=== Begin Enclosure ===

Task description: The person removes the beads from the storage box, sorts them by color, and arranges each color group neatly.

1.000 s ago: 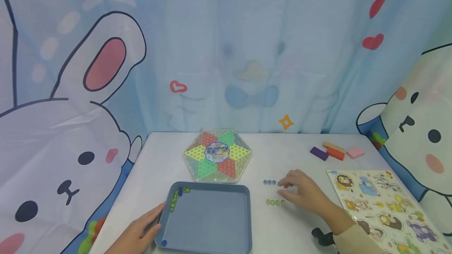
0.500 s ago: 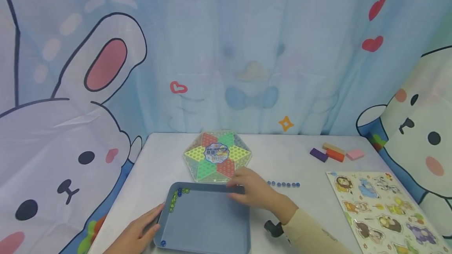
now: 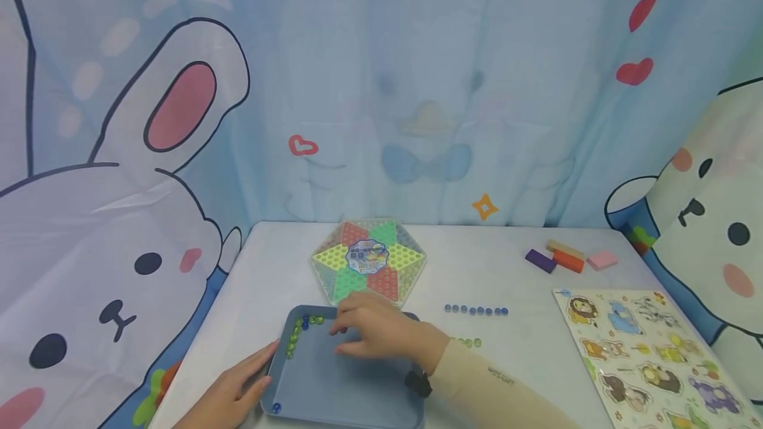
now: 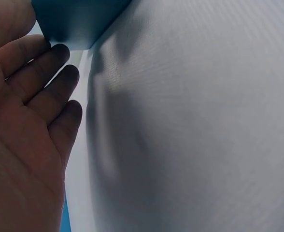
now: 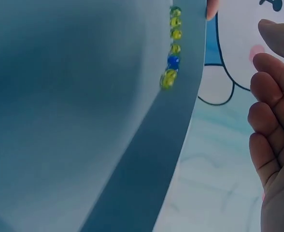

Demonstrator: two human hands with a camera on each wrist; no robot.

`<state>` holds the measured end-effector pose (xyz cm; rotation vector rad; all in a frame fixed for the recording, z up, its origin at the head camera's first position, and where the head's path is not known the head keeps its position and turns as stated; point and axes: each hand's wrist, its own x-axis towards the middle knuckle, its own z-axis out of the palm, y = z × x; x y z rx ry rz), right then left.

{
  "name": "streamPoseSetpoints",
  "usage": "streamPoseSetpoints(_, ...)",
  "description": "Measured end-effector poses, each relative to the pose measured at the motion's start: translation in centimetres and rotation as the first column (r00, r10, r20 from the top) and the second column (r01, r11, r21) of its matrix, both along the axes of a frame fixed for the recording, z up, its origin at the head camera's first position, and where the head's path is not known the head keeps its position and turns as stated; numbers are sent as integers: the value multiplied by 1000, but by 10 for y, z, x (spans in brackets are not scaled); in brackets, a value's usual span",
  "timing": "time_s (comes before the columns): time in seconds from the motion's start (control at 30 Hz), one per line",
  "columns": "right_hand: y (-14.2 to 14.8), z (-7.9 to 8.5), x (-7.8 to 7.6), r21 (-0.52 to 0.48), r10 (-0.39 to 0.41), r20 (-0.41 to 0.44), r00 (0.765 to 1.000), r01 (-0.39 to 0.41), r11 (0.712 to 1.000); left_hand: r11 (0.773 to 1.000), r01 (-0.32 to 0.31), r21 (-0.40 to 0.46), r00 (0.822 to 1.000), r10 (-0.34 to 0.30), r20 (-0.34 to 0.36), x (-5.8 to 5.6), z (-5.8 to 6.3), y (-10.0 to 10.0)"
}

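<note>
My left hand (image 3: 229, 392) lies at the left rim of a blue-grey tray (image 3: 357, 409), fingertips right at the edge. In the left wrist view its fingers extend nearly straight beside the tray wall (image 4: 79, 24). Over the tray's upper part hovers my right hand (image 3: 378, 330), thumb and fingers apart. The right wrist view shows that hand (image 5: 277, 125) with loosely bent fingers and nothing between them. Yellow-green marbles (image 3: 295, 333) and a blue marble (image 3: 306, 323) line the tray's upper left corner. Another blue marble (image 3: 277, 408) sits at the lower left.
A row of blue marbles (image 3: 473, 310) and a partly hidden row of green marbles (image 3: 477, 343) are right of the tray. Behind it lies a hexagonal Chinese checkers board (image 3: 369, 260). An animal picture board (image 3: 656, 356) and coloured blocks (image 3: 568, 261) are at the right.
My right hand has moved left from the end of the blue marble row, across the tray's right rim, to above the tray. The left hand stays at the rim.
</note>
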<state>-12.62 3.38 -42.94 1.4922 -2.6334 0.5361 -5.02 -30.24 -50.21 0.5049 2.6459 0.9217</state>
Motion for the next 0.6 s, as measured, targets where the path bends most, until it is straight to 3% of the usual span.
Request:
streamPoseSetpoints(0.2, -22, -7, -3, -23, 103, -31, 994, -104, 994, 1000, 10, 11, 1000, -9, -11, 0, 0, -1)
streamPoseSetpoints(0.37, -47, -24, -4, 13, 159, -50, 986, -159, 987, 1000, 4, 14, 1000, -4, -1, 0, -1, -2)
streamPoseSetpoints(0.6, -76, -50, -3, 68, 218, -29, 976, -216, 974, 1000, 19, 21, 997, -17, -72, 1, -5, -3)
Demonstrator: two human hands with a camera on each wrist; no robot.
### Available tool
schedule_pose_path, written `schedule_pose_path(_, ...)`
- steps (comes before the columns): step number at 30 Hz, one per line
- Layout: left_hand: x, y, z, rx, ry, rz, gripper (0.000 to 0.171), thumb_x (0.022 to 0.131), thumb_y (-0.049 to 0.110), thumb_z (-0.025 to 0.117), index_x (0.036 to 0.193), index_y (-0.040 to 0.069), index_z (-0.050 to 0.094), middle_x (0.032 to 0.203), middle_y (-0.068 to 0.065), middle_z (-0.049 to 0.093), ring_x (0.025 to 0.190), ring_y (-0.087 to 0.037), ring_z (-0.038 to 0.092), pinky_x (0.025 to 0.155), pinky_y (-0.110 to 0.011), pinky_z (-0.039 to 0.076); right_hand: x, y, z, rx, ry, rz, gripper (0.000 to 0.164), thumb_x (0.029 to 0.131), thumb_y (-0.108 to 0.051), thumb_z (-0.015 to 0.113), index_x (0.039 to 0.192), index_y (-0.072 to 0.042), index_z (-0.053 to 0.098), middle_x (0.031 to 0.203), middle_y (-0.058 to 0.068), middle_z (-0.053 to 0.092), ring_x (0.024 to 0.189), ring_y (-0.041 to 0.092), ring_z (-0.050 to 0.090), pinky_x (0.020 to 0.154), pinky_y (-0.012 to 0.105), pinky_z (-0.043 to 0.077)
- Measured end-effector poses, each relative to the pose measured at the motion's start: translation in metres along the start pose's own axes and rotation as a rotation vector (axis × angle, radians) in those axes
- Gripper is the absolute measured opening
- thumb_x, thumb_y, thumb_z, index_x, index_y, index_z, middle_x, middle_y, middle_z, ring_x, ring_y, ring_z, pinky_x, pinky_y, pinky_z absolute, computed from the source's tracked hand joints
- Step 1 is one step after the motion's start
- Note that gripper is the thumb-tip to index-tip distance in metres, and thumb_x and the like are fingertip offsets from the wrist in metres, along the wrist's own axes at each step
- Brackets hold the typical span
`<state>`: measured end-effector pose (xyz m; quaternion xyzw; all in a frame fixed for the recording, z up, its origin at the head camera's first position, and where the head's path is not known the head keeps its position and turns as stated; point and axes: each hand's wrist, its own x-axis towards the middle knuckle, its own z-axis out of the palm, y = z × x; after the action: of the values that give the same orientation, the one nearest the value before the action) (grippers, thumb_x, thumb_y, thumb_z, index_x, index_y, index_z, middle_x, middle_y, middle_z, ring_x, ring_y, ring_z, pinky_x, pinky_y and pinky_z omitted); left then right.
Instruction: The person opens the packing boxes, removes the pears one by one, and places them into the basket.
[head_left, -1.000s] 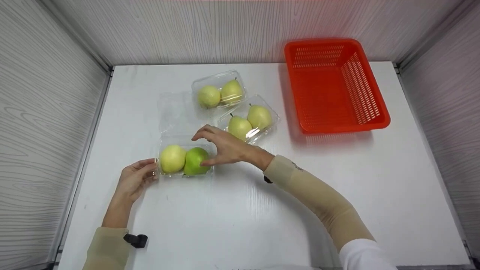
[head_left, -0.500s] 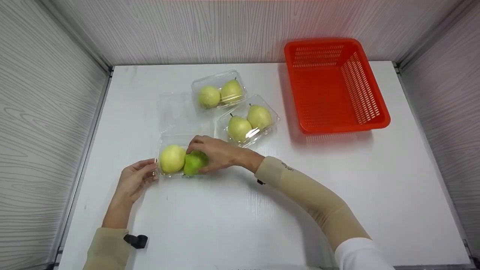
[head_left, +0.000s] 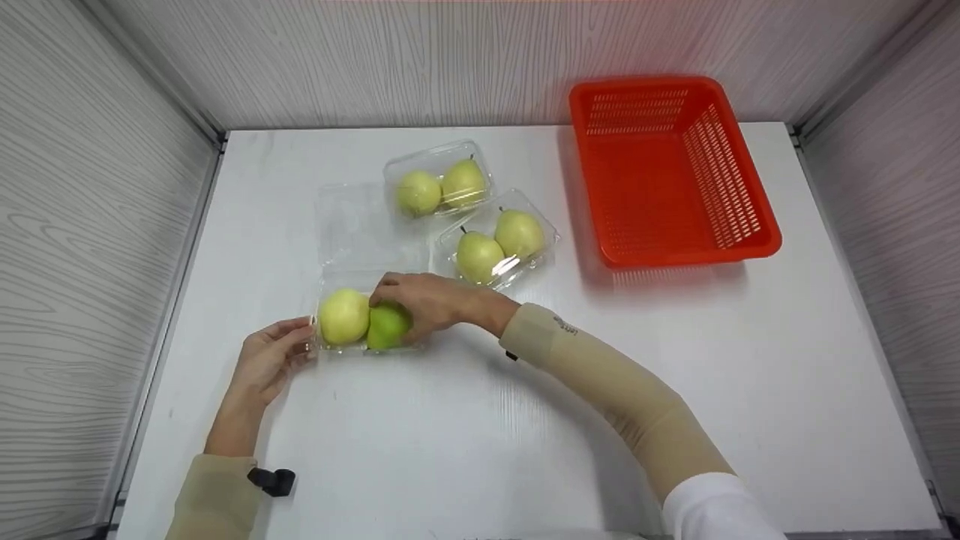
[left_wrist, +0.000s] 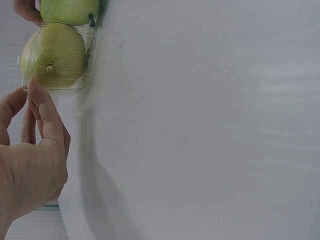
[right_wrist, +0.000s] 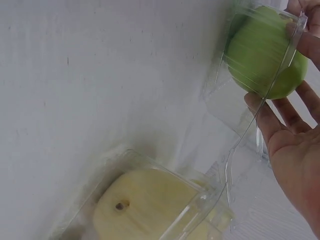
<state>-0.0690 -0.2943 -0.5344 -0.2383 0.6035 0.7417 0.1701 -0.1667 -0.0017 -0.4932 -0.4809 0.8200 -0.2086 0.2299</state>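
Observation:
An open clear plastic clamshell box (head_left: 322, 281) lies on the table, its lid (head_left: 360, 232) folded back. Inside sit a pale yellow pear (head_left: 344, 317) on the left and a round green fruit (head_left: 389, 327) on the right. My left hand (head_left: 266, 360) pinches the box's left rim between thumb and fingers, also plain in the left wrist view. Coming from the right, my right hand (head_left: 424, 300) grips the green fruit, fingers over its far side and thumb at its near side. In the right wrist view, the hand (right_wrist: 295, 155) curls about the fruit by the box wall.
Behind and to the right are two closed clear boxes, a farther one (head_left: 409, 161) and a nearer one (head_left: 544, 251), each with two yellow pears. The lid lies beside them. A red basket (head_left: 675, 262) stands at the back right of the white table (head_left: 465, 450).
My right hand has come in to the left and its fingers have closed around the green fruit. My left hand and the box have stayed put.

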Motion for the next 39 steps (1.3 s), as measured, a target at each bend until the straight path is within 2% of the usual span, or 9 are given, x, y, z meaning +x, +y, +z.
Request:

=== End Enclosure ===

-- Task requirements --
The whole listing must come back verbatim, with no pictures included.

-- Response to the exercise --
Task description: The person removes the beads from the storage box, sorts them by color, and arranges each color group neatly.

1.000 s ago: 
0.500 s ago: 
now: 
now: 
now: 

Demonstrator: two human hands with a camera on each wrist; no robot.

`<state>` holds the measured end-effector pose (xyz cm; rotation vector rad; all in a frame fixed for the recording, z up, its origin at the head camera's first position, and where the head's path is not known the head keeps its position and turns as stated; point and axes: each hand's wrist, its own x-axis towards the middle knuckle, its own z-axis out of the palm, y = z × x; x y z rx ry rz), right then left.

{
  "name": "streamPoseSetpoints",
  "usage": "streamPoseSetpoints(_, ...)",
  "description": "Measured end-effector poses, each relative to the pose measured at the motion's start: translation in centimetres and rotation as the first column (r00, r10, r20 from the top) and the second column (r01, r11, r21) of its matrix, both along the axes of a frame fixed for the recording, z up, its origin at the head camera's first position, and where the head's path is not known the head keeps its position and turns as stated; numbers are sent as integers: the value multiplied by 1000, but by 10 for y, z, x (spans in brackets are not scaled); in brackets, a value's usual span",
  "timing": "time_s (comes before the columns): time in seconds from the motion's start (control at 30 Hz), one per line",
  "columns": "right_hand: y (-14.2 to 14.8), z (-7.9 to 8.5), x (-7.8 to 7.6), r21 (-0.52 to 0.48), r10 (-0.39 to 0.41), r20 (-0.41 to 0.44), r00 (0.765 to 1.000), r01 (-0.39 to 0.41), r11 (0.712 to 1.000); left_hand: r11 (0.773 to 1.000), r01 (-0.32 to 0.31), r21 (-0.40 to 0.46), r00 (0.822 to 1.000), r10 (-0.34 to 0.30), r20 (-0.34 to 0.36), x (-5.8 to 5.6), z (-5.8 to 6.3), y (-10.0 to 10.0)"
}

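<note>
My left hand (image 3: 229, 392) lies at the left rim of a blue-grey tray (image 3: 357, 409), fingertips right at the edge. In the left wrist view its fingers extend nearly straight beside the tray wall (image 4: 79, 24). Over the tray's upper part hovers my right hand (image 3: 378, 330), thumb and fingers apart. The right wrist view shows that hand (image 5: 277, 125) with loosely bent fingers and nothing between them. Yellow-green marbles (image 3: 295, 333) and a blue marble (image 3: 306, 323) line the tray's upper left corner. Another blue marble (image 3: 277, 408) sits at the lower left.
A row of blue marbles (image 3: 473, 310) and a partly hidden row of green marbles (image 3: 477, 343) are right of the tray. Behind it lies a hexagonal Chinese checkers board (image 3: 369, 260). An animal picture board (image 3: 656, 356) and coloured blocks (image 3: 568, 261) are at the right.
My right hand has moved left from the end of the blue marble row, across the tray's right rim, to above the tray. The left hand stays at the rim.
</note>
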<state>-12.62 3.38 -42.94 1.4922 -2.6334 0.5361 -5.02 -30.24 -50.21 0.5049 2.6459 0.9217</state>
Motion for the next 0.6 s, as measured, targets where the path bends most, until it is straight to 3% of the usual span.
Request:
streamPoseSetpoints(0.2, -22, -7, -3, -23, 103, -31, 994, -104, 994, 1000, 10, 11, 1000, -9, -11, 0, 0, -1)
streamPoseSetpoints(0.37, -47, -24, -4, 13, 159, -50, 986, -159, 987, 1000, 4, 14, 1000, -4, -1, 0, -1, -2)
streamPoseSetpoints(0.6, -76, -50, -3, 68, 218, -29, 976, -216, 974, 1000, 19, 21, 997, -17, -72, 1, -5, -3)
Demonstrator: two human hands with a camera on each wrist; no robot.
### Available tool
schedule_pose_path, written `schedule_pose_path(_, ...)`
- steps (comes before the columns): step number at 30 Hz, one per line
- Layout: left_hand: x, y, z, rx, ry, rz, gripper (0.000 to 0.171), thumb_x (0.022 to 0.131), thumb_y (-0.049 to 0.110), thumb_z (-0.025 to 0.117), index_x (0.036 to 0.193), index_y (-0.040 to 0.069), index_z (-0.050 to 0.094), middle_x (0.032 to 0.203), middle_y (-0.068 to 0.065), middle_z (-0.049 to 0.093), ring_x (0.025 to 0.190), ring_y (-0.087 to 0.037), ring_z (-0.038 to 0.092), pinky_x (0.025 to 0.155), pinky_y (-0.110 to 0.011), pinky_z (-0.039 to 0.076); right_hand: x, y, z, rx, ry, rz, gripper (0.000 to 0.164), thumb_x (0.029 to 0.131), thumb_y (-0.108 to 0.051), thumb_z (-0.015 to 0.113), index_x (0.039 to 0.192), index_y (-0.072 to 0.042), index_z (-0.053 to 0.098), middle_x (0.031 to 0.203), middle_y (-0.058 to 0.068), middle_z (-0.053 to 0.092), ring_x (0.024 to 0.189), ring_y (-0.041 to 0.092), ring_z (-0.050 to 0.090), pinky_x (0.020 to 0.154), pinky_y (-0.012 to 0.105), pinky_z (-0.043 to 0.077)
- Measured end-effector poses, each relative to the pose measured at the motion's start: translation in metres along the start pose's own axes and rotation as a rotation vector (axis × angle, radians) in those axes
- Gripper is the absolute measured opening
- thumb_x, thumb_y, thumb_z, index_x, index_y, index_z, middle_x, middle_y, middle_z, ring_x, ring_y, ring_z, pinky_x, pinky_y, pinky_z absolute, computed from the source's tracked hand joints
- Step 1 is one step after the motion's start
- Note that gripper is the thumb-tip to index-tip distance in metres, and thumb_x and the like are fingertip offsets from the wrist in metres, along the wrist's own axes at each step
- Brackets hold the typical span
`<state>`: measured end-effector pose (xyz m; quaternion xyzw; all in a frame fixed for the recording, z up, its origin at the head camera's first position, and where the head's path is not known the head keeps its position and turns as stated; point and axes: each hand's wrist, its own x-axis towards the middle knuckle, its own z-axis out of the palm, y = z × x; after the action: of the values that give the same orientation, the one nearest the value before the action) (grippers, thumb_x, thumb_y, thumb_z, index_x, index_y, index_z, middle_x, middle_y, middle_z, ring_x, ring_y, ring_z, pinky_x, pinky_y and pinky_z omitted); left then right.
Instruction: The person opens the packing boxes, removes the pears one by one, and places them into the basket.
[head_left, -1.000s] 
[head_left, -0.500s] 
[head_left, +0.000s] 
[left_wrist, +0.000s] 
[right_wrist, +0.000s] 
<state>-0.0690 -0.2943 -0.5344 -0.2383 0.6035 0.7417 0.1701 -0.1667 -0.0017 -0.4932 -0.4809 0.8200 -0.2086 0.2299</state>
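Observation:
An open clear plastic clamshell box (head_left: 322, 281) lies on the table, its lid (head_left: 360, 232) folded back. Inside sit a pale yellow pear (head_left: 344, 317) on the left and a round green fruit (head_left: 389, 327) on the right. My left hand (head_left: 266, 360) pinches the box's left rim between thumb and fingers, also plain in the left wrist view. Coming from the right, my right hand (head_left: 424, 300) grips the green fruit, fingers over its far side and thumb at its near side. In the right wrist view, the hand (right_wrist: 295, 155) curls about the fruit by the box wall.
Behind and to the right are two closed clear boxes, a farther one (head_left: 409, 161) and a nearer one (head_left: 544, 251), each with two yellow pears. The lid lies beside them. A red basket (head_left: 675, 262) stands at the back right of the white table (head_left: 465, 450).
My right hand has come in to the left and its fingers have closed around the green fruit. My left hand and the box have stayed put.
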
Motion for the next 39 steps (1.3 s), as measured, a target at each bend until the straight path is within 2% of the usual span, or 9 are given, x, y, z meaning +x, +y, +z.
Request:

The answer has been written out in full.